Я позволю себе, хотя совсем не думал об этом писать, коротко и пунктирно рассказать об этих репетициях. О самом же Алексее Денисовиче написано немало, в том числе целая книга.
Дикий мне казался гениальным русским самородком — самородком золота, но еще не отделенного от породы. Казалось, он никогда не воспитывал себя. Каким родился, таким и остался, только рос, отчего кристаллы золота тоже увеличивались и сверкали все зримее и ярче. Но от породы он совершенно не желал очищаться, был таков, как есть, без всякой личины. Еще кто-то из древних заметил: человек чуть ли не с первых дней жизни вырабатывает себе личину. Отсюда, видимо, и идет слово «личность». Эта личина как бы прикрывает натуру, естество, которое родилось. Прежде чем я прочел это у древних, я и сам глубоко задумывался над этой проблемой. Да, мы выстраиваем себя. Допустим, от природы вспыльчивые или даже яростные — приучаем себя быть сдержанными. От рождения себялюбивые, мы на людях стараемся казаться весьма простодушными. Но в критические моменты жизни натура берет верх, и происходит извержение вулкана. Чем эмоциональней и горячее натура, чем сильнее ты ее подавлял волевыми усилиями, тем мощнее вылетают камни, пепел и льется лава.

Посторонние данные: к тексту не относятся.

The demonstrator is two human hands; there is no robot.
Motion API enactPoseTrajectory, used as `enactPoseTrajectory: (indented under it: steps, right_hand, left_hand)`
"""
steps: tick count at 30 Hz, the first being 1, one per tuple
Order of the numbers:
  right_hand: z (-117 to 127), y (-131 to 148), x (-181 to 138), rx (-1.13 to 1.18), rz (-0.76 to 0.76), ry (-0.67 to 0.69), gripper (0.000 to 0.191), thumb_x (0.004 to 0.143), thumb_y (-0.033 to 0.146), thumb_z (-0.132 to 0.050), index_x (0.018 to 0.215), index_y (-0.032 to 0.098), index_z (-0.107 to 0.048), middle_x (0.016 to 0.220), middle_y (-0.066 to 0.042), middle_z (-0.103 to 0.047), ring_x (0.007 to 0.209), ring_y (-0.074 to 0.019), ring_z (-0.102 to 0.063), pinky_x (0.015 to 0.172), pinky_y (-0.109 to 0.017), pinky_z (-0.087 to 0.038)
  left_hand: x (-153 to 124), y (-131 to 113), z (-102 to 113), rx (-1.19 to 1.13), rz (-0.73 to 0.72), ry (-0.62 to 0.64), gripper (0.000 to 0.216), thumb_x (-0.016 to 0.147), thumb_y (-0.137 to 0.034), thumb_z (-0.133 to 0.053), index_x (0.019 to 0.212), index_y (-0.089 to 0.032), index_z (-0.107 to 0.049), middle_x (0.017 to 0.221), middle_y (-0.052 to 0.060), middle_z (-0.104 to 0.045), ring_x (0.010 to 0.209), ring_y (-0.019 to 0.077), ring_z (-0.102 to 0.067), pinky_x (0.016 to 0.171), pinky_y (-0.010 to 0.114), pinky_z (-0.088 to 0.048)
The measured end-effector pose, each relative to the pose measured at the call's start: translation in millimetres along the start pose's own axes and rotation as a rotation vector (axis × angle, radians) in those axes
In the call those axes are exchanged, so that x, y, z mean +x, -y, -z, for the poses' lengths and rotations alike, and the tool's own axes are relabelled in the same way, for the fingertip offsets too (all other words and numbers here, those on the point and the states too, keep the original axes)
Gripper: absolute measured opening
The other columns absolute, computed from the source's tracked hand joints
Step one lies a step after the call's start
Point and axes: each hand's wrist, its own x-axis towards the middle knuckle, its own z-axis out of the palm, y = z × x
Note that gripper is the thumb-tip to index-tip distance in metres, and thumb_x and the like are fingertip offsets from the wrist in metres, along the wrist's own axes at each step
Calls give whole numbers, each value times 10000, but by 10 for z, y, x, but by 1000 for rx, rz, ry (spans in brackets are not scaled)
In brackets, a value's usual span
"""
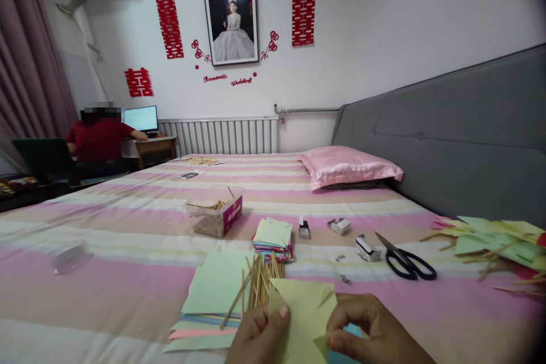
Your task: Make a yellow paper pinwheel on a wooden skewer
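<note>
A sheet of pale yellow paper [305, 313] with slits cut in from its corners is held up at the bottom centre. My left hand [262, 333] is closed on its left edge, the thumb lying on the front. At the right edge, my right hand [367, 324] pinches a corner of the same sheet between thumb and forefinger. Behind the sheet lie several thin wooden sticks [256, 278] beside a stack of coloured paper [219, 284]. A bit of blue paper [352, 330] shows behind my right hand.
On the striped bed are a smaller paper stack [273, 233], a clear box of sticks [222, 216], small cartons [339, 226], metal clips [346, 280] and black-handled scissors [409, 264]. Paper pinwheels [499, 244] lie at right, a pink pillow [347, 166] behind. A person [98, 136] sits far left.
</note>
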Motion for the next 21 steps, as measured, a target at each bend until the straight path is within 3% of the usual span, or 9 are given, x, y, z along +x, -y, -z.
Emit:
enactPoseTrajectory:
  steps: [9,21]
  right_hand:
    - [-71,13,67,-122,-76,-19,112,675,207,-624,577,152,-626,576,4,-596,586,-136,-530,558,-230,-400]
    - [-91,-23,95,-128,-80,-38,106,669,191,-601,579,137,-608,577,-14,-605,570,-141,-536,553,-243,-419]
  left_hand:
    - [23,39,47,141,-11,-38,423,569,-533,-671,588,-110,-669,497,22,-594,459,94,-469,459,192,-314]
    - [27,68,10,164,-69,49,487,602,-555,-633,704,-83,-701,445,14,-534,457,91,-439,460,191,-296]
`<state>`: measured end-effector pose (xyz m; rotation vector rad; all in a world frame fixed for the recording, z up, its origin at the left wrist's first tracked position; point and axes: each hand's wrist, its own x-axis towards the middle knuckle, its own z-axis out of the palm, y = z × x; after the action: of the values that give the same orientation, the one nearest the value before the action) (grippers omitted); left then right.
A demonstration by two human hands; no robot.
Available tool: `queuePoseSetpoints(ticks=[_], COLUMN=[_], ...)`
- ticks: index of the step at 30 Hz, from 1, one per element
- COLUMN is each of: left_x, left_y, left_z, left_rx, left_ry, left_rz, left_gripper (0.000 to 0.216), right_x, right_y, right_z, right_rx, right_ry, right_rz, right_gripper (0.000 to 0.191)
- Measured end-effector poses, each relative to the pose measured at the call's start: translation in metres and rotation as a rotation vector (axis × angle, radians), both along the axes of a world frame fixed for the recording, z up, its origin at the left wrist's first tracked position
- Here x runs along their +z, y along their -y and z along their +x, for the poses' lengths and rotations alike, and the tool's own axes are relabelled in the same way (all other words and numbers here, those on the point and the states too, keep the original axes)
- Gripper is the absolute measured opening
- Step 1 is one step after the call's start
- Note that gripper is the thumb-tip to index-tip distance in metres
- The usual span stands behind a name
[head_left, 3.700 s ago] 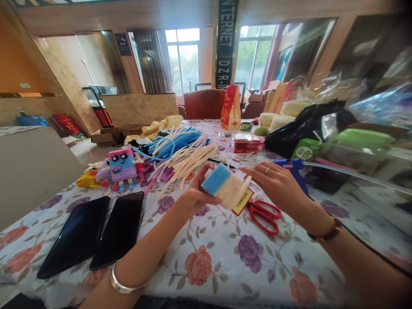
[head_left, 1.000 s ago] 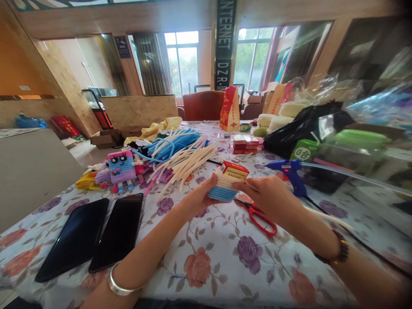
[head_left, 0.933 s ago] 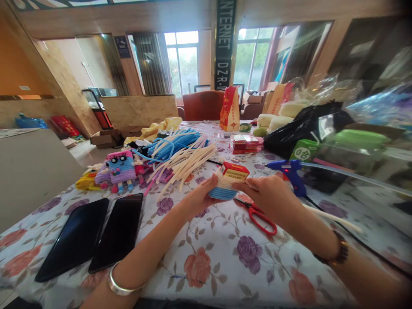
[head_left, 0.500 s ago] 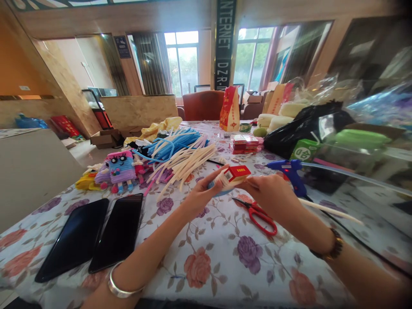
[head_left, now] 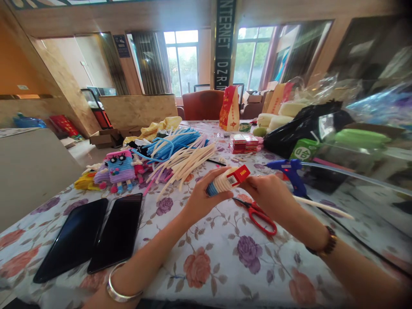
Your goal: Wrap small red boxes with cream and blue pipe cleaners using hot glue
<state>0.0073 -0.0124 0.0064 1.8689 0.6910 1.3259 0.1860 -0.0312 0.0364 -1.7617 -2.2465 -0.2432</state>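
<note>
My left hand (head_left: pixel 206 193) is closed around a small red box (head_left: pixel 242 174) partly wrapped in blue and cream fuzzy stems. The box is tilted, its red end with a barcode facing up and right. At that end my right hand (head_left: pixel 270 191) pinches a cream fuzzy stem (head_left: pixel 325 207), whose free tail sticks out to the right behind the wrist. The pinched part is hidden by my fingers. Below the right hand lie scissors with red handles (head_left: pixel 262 221), blades pointing left. A blue glue gun (head_left: pixel 291 169) stands just beyond that hand.
Blue and cream fuzzy stems (head_left: pixel 189 161) lie piled at centre left, beside finished fuzzy dolls (head_left: pixel 120 167). Two black tablet-like slabs (head_left: pixel 117 231) lie at front left. Red boxes (head_left: pixel 243 143) are stacked farther back. A black cable crosses the right side; a black bag (head_left: pixel 305 128) stands beyond.
My left hand has turned the box, so more of its blue and cream wrapping shows. The stem's tail has drawn slightly to the left. My right hand stays by the box's end.
</note>
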Motion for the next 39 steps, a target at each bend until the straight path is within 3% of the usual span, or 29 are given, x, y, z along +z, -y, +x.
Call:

Из знаменитых людей, которых я знал, только Дикий всегда был самим собой. Среди людей простых, особенно раньше, натуральные люди встречались часто. Они полны очарования, приветливы, сострадательны, добры. А уж если родился зверь, то зверь во всем, всегда.
О таланте, грубости и всевозможных выходках Дикого ходили легенды. Говорят, он даже сидел в тюрьме за то, что в ресторане «Метрополь» хватил по лицу какого-то иностранца. Рассказывали, что в Константинополе в игорном доме, когда какой-то партнер уронил на пол золотую пятирублевую монету и, наклонясь, стал искать ее под столом, Алексей Денисович скрутил сторублевую бумажку, зажег ее о свечу и посветил под стол мелочному игроку. Может быть, все это выдумки, но ведь не складывали же таких легенд, допустим, о Немировиче — Данченко или о Завадском.
И я был свидетелем резкостей и эмоциональных взрывов Дикого. Однажды актриса, в тот день неважно репетировавшая баронессу Штраль, никак не могла уловить замечаний Дикого. Алексей Денисович спросил:
— Что сегодня с вами?
— Я очень волнуюсь, Алексей Денисович, — ответила Штраль.
Дикий буквально хватил кулаком по столу, за которым сидел, и заорал:
— Не сметь этого говорить! Как вам не стыдно! Она, видите ли, волнуется! А я. когда выхожу на сцену Малого театра, я, думаете, не волнуюсь? Волнение входит в нашу профессию. Мы должны владеть им, скрывать его и никому об этом не говорить. Никакое волнение не оправдывает плохую игру актера. Волнуешься, не можешь играть — прочь со сцены! Не актер!
Еще задолго до этого, когда я был в Театре Революции, я спросил однажды замечательного актера Михаила Федоровича Астангова:
— Вы очень волнуетесь на сцене?
Астангов ответил:
— Да. А на премьере все мое усилие направлено на то, чтобы зритель не видел, как у меня дрожат колени.
Разбирали образ Арбенина. Дикий хорошо знал подобный тип и, уничтожая его, объяснял, какой это холодный и до глубины души уверенный в своем циническом отношении к жизни человек.
— Но, простите. — пропищала нервно какая-то актриса. — Арбенин — это крупная фигура. Это герой. Демонический, но герой.